Testemunhos na primeira pessoa sobre a Coreia do Norte dos Kim, e sobre a Líbia de Kadhafi e a Síria dos Assad, um relato externo e um (semi)interno, ambos iluminam aspetos da gestão de espectativas e controlo de populações que ressoam profundamente hoje. Embora possam ser narrativas enviesadas, o seu interesse é inegável, com destaque para a preocupante (não) promoção/possibilidade de entendimento mútuo que atravessa ambos.
A história por detrás de “Pyongyang” é curiosa, por ser reflexo da globalização num país não globalizado. Nos desenhos animados tradicionais o grosso do trabalho (os desenhos de ligação) é feito fora dos estúdios ocidentais, onde a mão de obra seja mais barata. Mas, dadas as diferenças culturais nas representações de personagens e interpretação de expressões, os estúdios têm de enviar representantes para supervisionar o trabalho dos subcontratados. Depois de ter tido essa missão na China (relatada no livro “Shenzhen”, de 2000), os preços ultracompetitivos da Coreia do Norte levariam Guy Delisle à capital dinástica dos Kim, na altura liderada por Kim Jong-Il. O relato dos dois meses que passa em Pyongyang, a que acrescenta um enquadramento histórico e alguns factos e números, é simultaneamente previsível e deprimente. Previsível porque sublinha a imagem de ditadura asfixiante, megalómana e incompetente para além da sua autossustentação que existe no Ocidente. Deprimente pelo mesmo motivo, porque os negócios continuam (como sempre) e a extensa ajuda humanitária parece apenas servir para ajudar o regime.
Claro que as principais críticas ao livro focam três pontos: que resulta de uma experiência curta intensamente vigiada, que o autor partiu com opiniões pré-estabelecidas (o seu livro de viagem foi “1984”, de George Orwell), que não evita um tom de superioridade moral. A resposta óbvia é que, se Delisle foi apenas autorizado a ver o que lhe deixaram da vida da Coreia do Norte (ou seja, o melhor possível), a realidade só pode ser pior. Na verdade, se apenas vinte por cento dos casos que relata fossem verdadeiros já seria preocupante. O espanto do autor vai mais no sentido do quanto a caricatura presumida se plasma na realidade limitada que vislumbra. A inevitável interrogação é de que modo, e com que extensão, os habitantes para lá dos dois com que interage mais (o tradutor e o guia) abraçam a realidade construída do regime, incluindo efabulações históricas que seriam hilariantes se as consequências não fossem trágicas. Um caso de mentiras repetidas até à verdade final, de uma cegueira coletiva e seletiva que será caso de estudo quando (e se) se puder estudar. E da qual ninguém está completamente livre, por mais livre que se julgue.

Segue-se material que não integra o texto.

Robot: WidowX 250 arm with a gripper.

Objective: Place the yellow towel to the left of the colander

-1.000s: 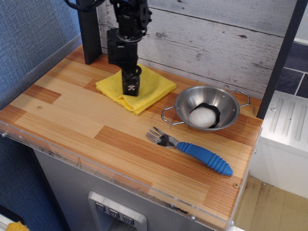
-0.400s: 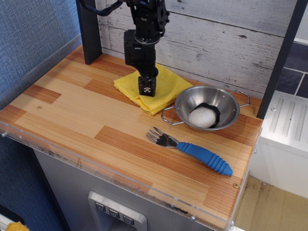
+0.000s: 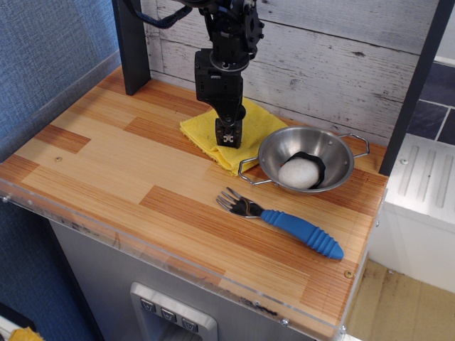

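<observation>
The yellow towel (image 3: 257, 131) lies folded on the wooden counter at the back, its right corner touching the left rim of the colander (image 3: 328, 143). The colander is a shiny steel bowl with two wire handles, at the right. My gripper (image 3: 227, 139) points straight down onto the middle of the towel, its fingers together and pinching the cloth. The arm hides part of the towel behind it.
A white ball on a black ring (image 3: 299, 173) sits inside the colander. A fork with a blue handle (image 3: 281, 222) lies in front of the colander. A black post (image 3: 131, 47) stands at the back left. A plank wall (image 3: 334, 64) runs behind.
My gripper has moved right toward the colander, dragging the yellow towel with it. The towel now touches the colander's left rim.
</observation>
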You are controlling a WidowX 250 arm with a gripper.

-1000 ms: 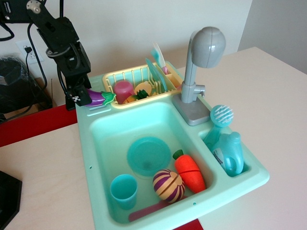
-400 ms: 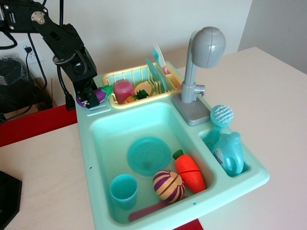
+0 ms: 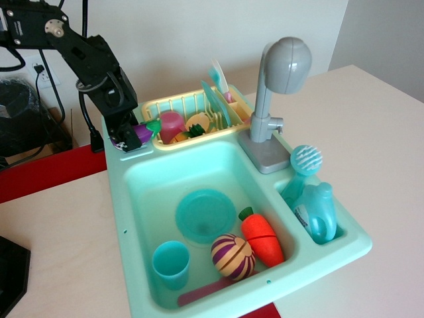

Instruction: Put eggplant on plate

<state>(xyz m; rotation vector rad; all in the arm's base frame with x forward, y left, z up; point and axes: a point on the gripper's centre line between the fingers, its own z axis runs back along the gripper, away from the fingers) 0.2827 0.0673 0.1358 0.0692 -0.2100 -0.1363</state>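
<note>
Claw: the gripper is clamped on the eggplant (only part of the purple shows).
Eggplant: it is held over the sink's back left corner, just beside the yellow rack.
Plate: the plate is seen flat in the sink, near the cup and carrot.

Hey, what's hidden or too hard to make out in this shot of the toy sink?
- Eggplant: mostly covered by the gripper; only the purple end and green cap show.
- Fingers: dark against the dark arm, so grip is unclear.
- Items in the yellow rack: overlapping, partly hidden.
- Pink object at the sink's front: hidden by the wall.
</note>
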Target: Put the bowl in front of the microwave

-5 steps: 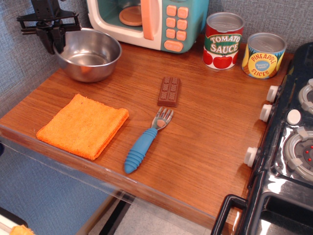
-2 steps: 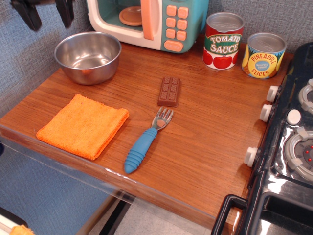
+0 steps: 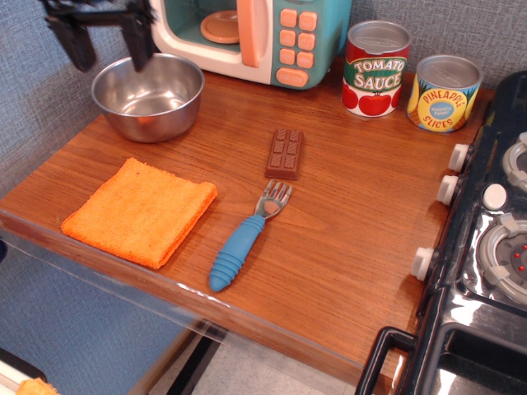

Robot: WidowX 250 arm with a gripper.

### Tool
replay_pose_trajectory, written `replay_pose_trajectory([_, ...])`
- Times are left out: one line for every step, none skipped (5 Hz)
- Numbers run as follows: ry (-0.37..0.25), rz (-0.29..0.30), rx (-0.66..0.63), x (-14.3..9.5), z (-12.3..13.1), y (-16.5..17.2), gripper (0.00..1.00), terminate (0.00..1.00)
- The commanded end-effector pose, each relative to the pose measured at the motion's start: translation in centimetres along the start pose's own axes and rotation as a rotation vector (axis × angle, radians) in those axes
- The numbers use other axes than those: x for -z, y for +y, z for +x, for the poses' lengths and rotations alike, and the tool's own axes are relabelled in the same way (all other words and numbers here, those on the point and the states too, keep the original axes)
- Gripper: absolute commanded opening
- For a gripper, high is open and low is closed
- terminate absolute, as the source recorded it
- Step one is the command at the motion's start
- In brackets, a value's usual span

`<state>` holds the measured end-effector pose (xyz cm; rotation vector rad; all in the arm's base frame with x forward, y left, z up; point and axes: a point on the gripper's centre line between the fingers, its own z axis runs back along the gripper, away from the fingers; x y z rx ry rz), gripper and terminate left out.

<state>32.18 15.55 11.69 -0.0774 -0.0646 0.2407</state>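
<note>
The shiny steel bowl (image 3: 148, 95) stands upright on the wooden counter at the back left, just left of the microwave's front. The teal and cream toy microwave (image 3: 251, 33) sits at the back, with its orange handle, orange keypad and orange plate inside. My black gripper (image 3: 109, 52) hangs open and empty above the bowl's far rim. One finger is over the rim's left side and the other over its right side; neither touches the bowl.
An orange cloth (image 3: 138, 211) lies at the front left. A chocolate bar (image 3: 286, 153) and a blue-handled fork (image 3: 244, 237) lie mid-counter. Tomato sauce can (image 3: 376, 68) and pineapple can (image 3: 444, 92) stand at the back right. A black stove (image 3: 486, 247) borders the right.
My gripper let go of the bowl's left rim, rose up and left, then shifted right and a little down over the bowl's back rim. The bowl has not moved.
</note>
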Motion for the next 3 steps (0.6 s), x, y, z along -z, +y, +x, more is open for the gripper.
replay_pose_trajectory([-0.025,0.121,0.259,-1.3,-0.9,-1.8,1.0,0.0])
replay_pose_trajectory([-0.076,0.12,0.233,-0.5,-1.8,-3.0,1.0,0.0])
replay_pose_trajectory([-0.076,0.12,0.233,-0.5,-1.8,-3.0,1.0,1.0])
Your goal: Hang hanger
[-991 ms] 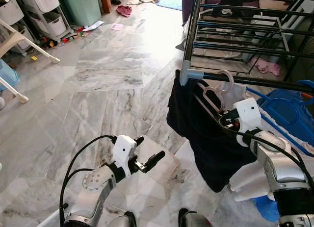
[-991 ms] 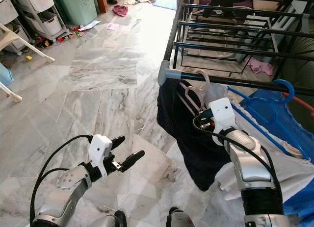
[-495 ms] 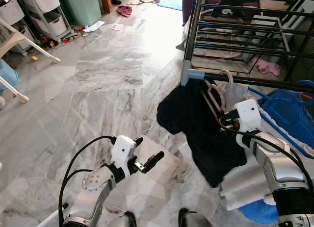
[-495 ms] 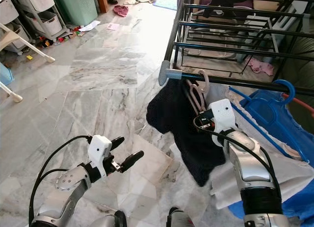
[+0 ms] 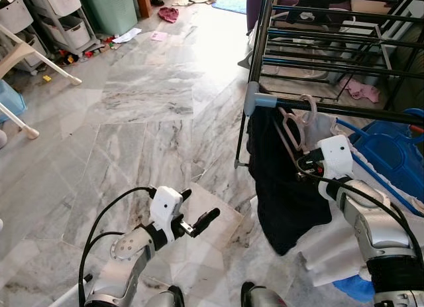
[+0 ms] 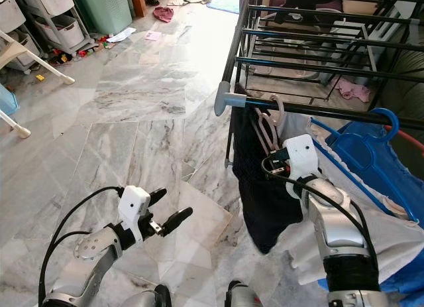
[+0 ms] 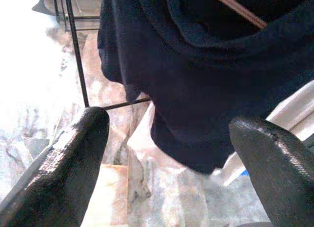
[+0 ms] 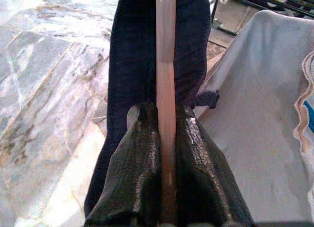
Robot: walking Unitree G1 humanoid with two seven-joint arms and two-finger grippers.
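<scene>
Hanger (image 5: 292,124), pale pink, is seen right of centre in the left eye view, its hook looped over the front black bar of the drying rack (image 5: 331,109), just beside the grey corner joint (image 5: 251,99). A dark navy garment (image 5: 281,181) is carried on it and hangs down toward the marble floor (image 5: 132,108). In the right wrist view the hanger's thin arm (image 8: 166,89) is clamped between the two black fingers (image 8: 140,173) of the right gripper (image 5: 301,169), which are closed tight on it; the rod runs straight out from between the pads, with the garment behind. The right gripper is located just below the bar, at the garment's right edge.

The left gripper (image 5: 197,209) is held low at lower centre-left, fingers spread apart and holding nothing, well apart from the rack. A white cloth (image 8: 260,109) is noted close beside the right gripper, and blue fabric (image 5: 391,154) at the right edge. Open floor is recorded left of the rack; storage drawers (image 5: 59,12) stand at upper left.
</scene>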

Do ponto de vista gráfico nota-se um esforço do autor no sentido de domar o seu traço caricatural a um registo mais realista; um tom exagerado é exatamente o que “Pyongyang” não necessita. Embora o desenho de Delisle seja bastante mais limitado do que, por exemplo, o de Riad Sattouf, há consciência que, se o exagero pode ser usado para efeitos dramáticos (o que sucede nalgumas representações simbólicas), tem o perigo óbvio de poder menorizar o tema. Numa altura em que se tenta perceber que diálogos são possíveis (ou úteis) esse é um risco que não se pode correr.
Pyongyang. Argumento e desenhos de Guy Delisle. Devir. 180 pp., 22 Euros.